Universidad Carlos III de Madrid

Course Description

  • Course Name

    Thermal Engineering

  • Host University

    Universidad Carlos III de Madrid

  • Location

    Madrid, Spain

  • Area of Study

    Aerospace Engineering

  • Language Level

    Taught In English

  • Prerequisites


    Physics II

  • Course Level Recommendations


    ISA offers course level recommendations in an effort to facilitate the determination of course levels by credential evaluators.We advice each institution to have their own credentials evaluator make the final decision regrading course levels.

    Hours & Credits

  • ECTS Credits

  • Recommended U.S. Semester Credits
  • Recommended U.S. Quarter Units
  • Overview

    Thermal Engineering (251 - 15335)
    Study: Bachelor in Aerospace Engineering
    Semester 2/Spring Semester
    2ND Year Course/Lower Division

    *Considered lower division; however, please note the prerequisite.

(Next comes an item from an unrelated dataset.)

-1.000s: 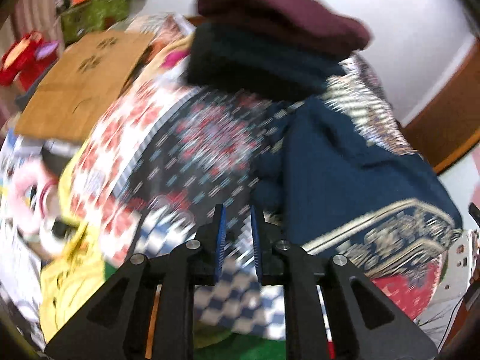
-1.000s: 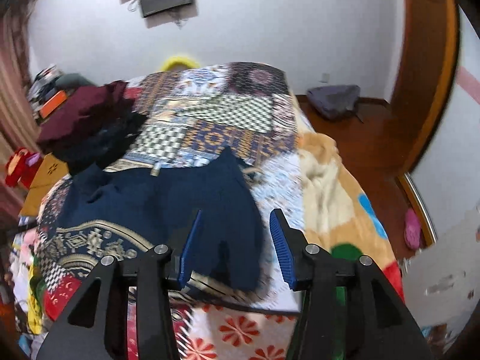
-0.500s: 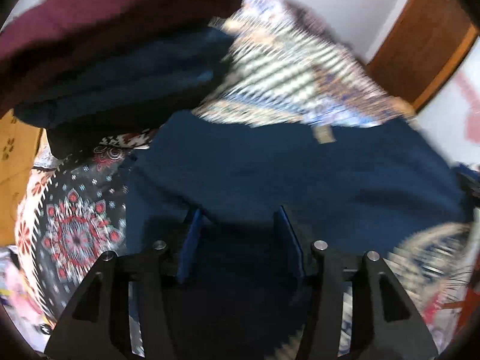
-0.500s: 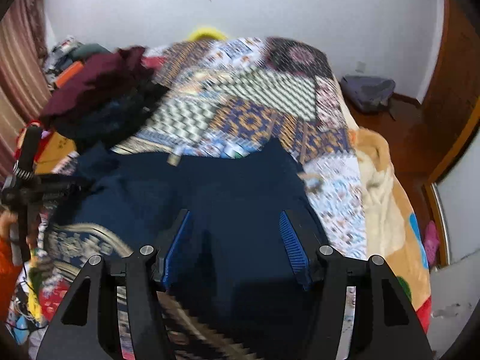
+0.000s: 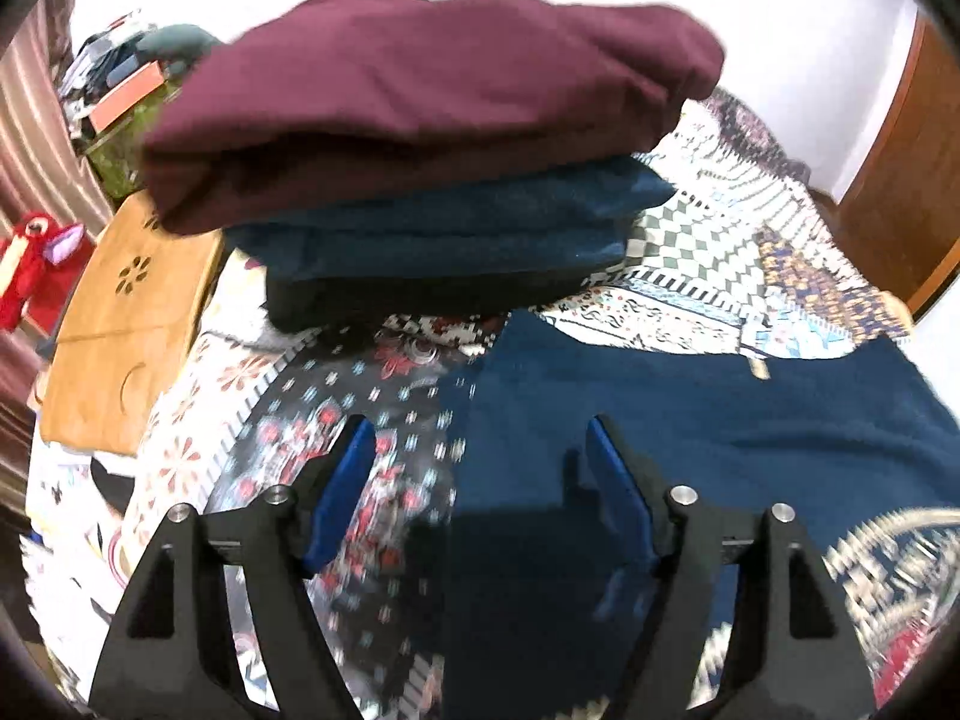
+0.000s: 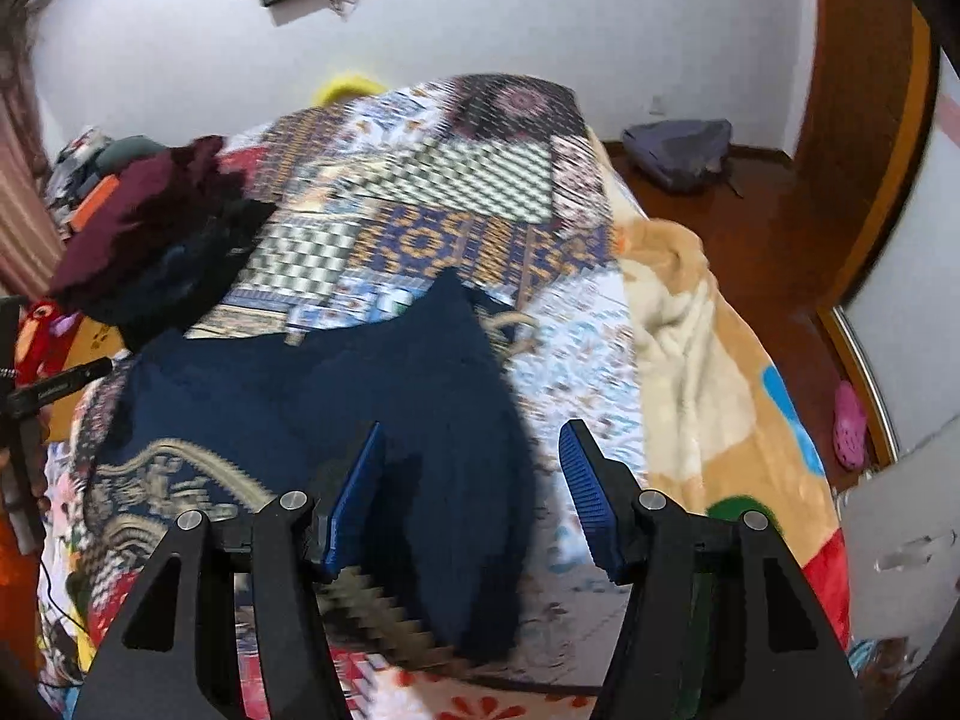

    Students are expected to have completed:

    Physics II

    Compentences and Skills that will be Acquired and Learning Results:

    1) To provide students with well-founded knowledge of several thermodynamic processes in engineering.

    2) To present from a critical perspective the principal assumptions and simplifications that lead to preliminary analyses and designs in thermal engineering.

    3) To capacitate students with skills in evaluating heat transfer by conduction, convection and radiation, and to use all these abilities in the design of heat transfer equipment.

    4) To be capable of characterising propulsive forces and how well the power produced by an engine is utilized in propelling an aerospace vehicle.

    5) To be able to discriminate the principal parameters controlling gas turbine and internal combustion engines, and their integration in aerospace propulsion systems.

    Description of Contents:

    Part-1: Fundamentals of engineering thermodynamics.

    1. Review of thermodynamics and closed system analysis.

    2. Thermodynamic properties.

    3. Control Volume analysis.

    4. Thermodynamic analysis of gas turbines: Brayton cycle.

    5. Thermodynamic analysis of internal combustion engines: Otto, Diesel and Dual cycles.

    Part-2: Introduction to aerospace propulsion systems.

    6. Introduction to propulsion: propulsion parameters, main propulsion systems and cycles.

    Part-3: Introduction to heat transfer engineering.

    7. Introduction to heat transfer.

    8. One-dimensional steady state heat transfer.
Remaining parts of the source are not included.